• [GOAL OF THE EXERCISE]:
Each line from the one that contains "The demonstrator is" to the end of the material must be set down exactly, and no line before it.

• [INPUT DATA]:
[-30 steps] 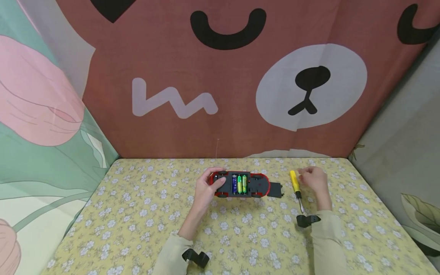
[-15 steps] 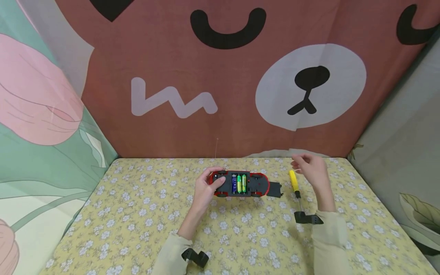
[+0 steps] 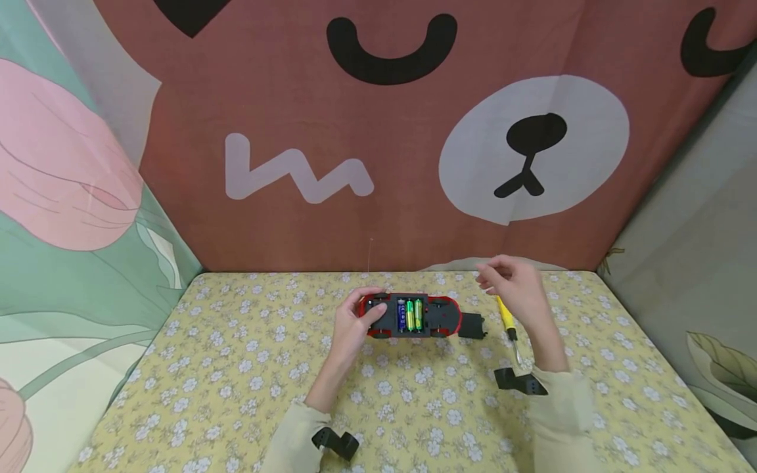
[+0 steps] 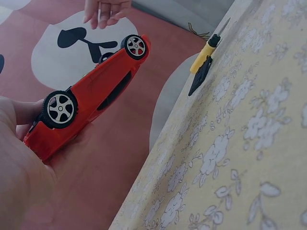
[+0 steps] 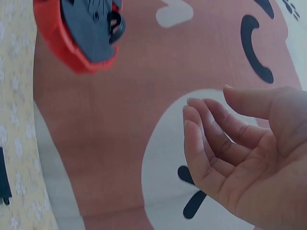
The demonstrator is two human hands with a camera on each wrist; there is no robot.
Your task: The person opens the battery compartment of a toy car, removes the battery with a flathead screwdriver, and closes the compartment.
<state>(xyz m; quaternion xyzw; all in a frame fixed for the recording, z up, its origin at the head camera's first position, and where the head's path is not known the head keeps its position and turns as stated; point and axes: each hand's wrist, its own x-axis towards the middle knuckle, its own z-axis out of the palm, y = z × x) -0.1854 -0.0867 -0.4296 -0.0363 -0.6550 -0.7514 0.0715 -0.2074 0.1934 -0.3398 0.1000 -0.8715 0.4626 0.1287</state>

• [EXERCISE RESULT]:
The demonstrator is two human hands with a camera on each wrist; there is no robot.
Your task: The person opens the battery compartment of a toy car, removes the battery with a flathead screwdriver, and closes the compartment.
<state>(xyz m; quaternion xyzw; all in a frame fixed for the recording, z up, its origin at the head camera's first position, and where the head's path is not known the head keeps its position and turns as stated; point and axes: each hand's wrist, its own x-axis towards the middle knuckle, its own z-axis out of the palm, y = z × x) -0.1854 -0.0867 -0.4296 -0.0363 -0.6550 -0.7514 0.0715 -0.2074 0.1934 -0.3398 0.1000 -0.8715 0.4626 0.1287</state>

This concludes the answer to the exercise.